### AIM OF THE TASK
Each line below that contains the word "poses" must be copied.

### INFORMATION PROVIDED
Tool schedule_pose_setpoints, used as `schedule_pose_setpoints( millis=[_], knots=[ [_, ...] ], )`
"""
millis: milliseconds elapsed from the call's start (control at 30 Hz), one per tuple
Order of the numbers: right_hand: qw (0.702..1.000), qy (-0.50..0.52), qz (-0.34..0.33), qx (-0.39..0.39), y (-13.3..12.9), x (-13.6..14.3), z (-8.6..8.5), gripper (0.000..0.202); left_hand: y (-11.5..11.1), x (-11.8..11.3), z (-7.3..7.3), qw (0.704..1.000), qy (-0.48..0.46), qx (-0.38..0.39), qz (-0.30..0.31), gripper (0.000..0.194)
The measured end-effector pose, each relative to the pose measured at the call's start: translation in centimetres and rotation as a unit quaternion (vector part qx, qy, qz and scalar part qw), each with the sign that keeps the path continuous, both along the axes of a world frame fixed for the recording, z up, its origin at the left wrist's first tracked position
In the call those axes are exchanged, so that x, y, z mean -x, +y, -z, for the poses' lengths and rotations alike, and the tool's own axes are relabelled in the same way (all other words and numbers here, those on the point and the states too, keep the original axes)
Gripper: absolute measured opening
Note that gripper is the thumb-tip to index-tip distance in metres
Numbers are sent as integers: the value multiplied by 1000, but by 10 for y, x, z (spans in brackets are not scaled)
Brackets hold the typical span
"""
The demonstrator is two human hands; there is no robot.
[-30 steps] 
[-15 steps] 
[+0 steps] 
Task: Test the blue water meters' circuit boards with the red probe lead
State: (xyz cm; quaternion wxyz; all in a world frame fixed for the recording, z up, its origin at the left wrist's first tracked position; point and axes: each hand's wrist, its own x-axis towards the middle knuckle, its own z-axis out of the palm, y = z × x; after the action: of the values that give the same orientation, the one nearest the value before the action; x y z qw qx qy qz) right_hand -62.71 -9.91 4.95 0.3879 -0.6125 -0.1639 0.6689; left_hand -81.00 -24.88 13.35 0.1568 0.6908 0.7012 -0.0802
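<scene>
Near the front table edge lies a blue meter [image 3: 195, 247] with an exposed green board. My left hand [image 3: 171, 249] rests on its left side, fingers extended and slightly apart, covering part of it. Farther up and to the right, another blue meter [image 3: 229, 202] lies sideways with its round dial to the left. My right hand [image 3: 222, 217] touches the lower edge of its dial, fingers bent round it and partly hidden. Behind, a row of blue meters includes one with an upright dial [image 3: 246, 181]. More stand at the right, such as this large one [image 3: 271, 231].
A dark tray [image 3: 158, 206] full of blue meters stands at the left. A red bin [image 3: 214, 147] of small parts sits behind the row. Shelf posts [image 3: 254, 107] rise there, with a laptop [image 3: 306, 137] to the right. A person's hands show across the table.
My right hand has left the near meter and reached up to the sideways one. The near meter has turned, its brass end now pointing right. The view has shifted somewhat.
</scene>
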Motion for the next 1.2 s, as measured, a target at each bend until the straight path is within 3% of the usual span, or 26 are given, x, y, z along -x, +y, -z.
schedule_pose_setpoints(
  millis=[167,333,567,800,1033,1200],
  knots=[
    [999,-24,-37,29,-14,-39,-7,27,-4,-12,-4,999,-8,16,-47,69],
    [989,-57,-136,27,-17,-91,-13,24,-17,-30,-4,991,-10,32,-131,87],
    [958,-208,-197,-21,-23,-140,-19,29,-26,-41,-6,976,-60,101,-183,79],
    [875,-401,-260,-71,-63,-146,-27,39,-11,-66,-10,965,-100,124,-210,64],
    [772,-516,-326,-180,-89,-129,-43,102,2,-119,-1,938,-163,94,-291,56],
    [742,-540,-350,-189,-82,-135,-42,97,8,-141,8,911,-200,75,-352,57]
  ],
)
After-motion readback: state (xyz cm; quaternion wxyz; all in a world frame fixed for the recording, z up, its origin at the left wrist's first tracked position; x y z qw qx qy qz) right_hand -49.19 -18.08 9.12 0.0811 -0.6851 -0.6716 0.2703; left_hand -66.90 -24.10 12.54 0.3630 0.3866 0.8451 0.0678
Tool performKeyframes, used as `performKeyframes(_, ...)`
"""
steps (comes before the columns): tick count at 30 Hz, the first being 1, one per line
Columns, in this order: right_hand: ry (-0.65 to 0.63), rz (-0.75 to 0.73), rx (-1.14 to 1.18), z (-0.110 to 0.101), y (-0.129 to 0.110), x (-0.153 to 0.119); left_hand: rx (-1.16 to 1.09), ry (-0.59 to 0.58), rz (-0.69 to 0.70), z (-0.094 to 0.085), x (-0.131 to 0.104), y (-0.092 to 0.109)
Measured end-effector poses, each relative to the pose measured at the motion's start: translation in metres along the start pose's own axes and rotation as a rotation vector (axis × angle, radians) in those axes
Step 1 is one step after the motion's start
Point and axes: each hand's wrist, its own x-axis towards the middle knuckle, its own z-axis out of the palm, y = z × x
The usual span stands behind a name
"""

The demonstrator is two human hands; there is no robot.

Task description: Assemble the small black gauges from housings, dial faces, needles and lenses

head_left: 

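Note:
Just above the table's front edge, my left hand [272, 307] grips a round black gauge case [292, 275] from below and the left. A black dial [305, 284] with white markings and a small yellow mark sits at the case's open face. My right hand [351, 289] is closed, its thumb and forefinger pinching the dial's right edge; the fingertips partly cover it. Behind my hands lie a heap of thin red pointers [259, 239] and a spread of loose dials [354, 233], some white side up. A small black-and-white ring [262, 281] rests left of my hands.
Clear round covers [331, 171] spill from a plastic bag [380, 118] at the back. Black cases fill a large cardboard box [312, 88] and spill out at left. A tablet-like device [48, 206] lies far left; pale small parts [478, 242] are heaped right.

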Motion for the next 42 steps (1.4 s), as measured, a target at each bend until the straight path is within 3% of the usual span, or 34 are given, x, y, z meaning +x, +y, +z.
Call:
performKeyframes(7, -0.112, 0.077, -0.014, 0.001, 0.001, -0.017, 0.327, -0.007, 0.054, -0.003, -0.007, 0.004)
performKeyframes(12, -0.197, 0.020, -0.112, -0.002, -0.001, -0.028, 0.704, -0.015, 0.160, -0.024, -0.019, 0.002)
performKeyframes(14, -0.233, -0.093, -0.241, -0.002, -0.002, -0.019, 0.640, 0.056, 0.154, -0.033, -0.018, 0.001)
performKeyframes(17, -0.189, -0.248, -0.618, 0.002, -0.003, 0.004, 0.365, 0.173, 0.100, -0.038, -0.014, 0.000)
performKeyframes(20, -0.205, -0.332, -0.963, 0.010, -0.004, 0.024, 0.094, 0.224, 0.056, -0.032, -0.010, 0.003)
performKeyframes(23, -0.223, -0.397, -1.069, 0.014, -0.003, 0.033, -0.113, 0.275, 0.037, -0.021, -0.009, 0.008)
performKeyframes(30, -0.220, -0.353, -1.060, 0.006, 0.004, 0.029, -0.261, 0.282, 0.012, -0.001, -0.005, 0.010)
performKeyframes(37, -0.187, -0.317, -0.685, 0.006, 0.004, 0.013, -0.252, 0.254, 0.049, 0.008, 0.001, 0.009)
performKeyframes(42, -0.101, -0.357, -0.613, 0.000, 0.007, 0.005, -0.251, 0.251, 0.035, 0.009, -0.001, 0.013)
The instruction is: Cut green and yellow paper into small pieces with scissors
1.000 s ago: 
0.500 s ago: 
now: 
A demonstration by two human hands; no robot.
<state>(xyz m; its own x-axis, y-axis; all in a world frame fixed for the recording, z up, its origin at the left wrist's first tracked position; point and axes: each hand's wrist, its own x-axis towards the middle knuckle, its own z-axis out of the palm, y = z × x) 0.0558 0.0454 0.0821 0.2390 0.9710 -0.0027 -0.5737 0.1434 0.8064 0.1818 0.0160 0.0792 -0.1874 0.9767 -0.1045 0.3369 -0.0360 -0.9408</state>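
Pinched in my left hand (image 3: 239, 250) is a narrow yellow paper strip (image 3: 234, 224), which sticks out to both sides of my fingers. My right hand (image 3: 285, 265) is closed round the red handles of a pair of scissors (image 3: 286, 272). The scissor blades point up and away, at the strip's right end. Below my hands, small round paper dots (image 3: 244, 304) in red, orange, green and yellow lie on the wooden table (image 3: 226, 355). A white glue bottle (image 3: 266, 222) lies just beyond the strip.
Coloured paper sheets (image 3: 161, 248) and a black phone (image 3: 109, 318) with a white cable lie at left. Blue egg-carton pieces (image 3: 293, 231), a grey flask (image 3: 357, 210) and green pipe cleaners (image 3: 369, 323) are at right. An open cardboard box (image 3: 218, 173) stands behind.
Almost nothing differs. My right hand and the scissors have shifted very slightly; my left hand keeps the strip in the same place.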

### ANSWER BOX
In the call those axes are exchanged, so that x, y, z mean -x, +y, -z, for the poses' lengths and rotations alike, and the tool's own axes are relabelled in the same way (all other words and numbers here, those on the point and the states too, keep the original axes)
Measured end-effector poses, each relative to the pose measured at the motion's start: translation in metres along the start pose's own axes and rotation as a rotation vector (axis × angle, radians) in those axes

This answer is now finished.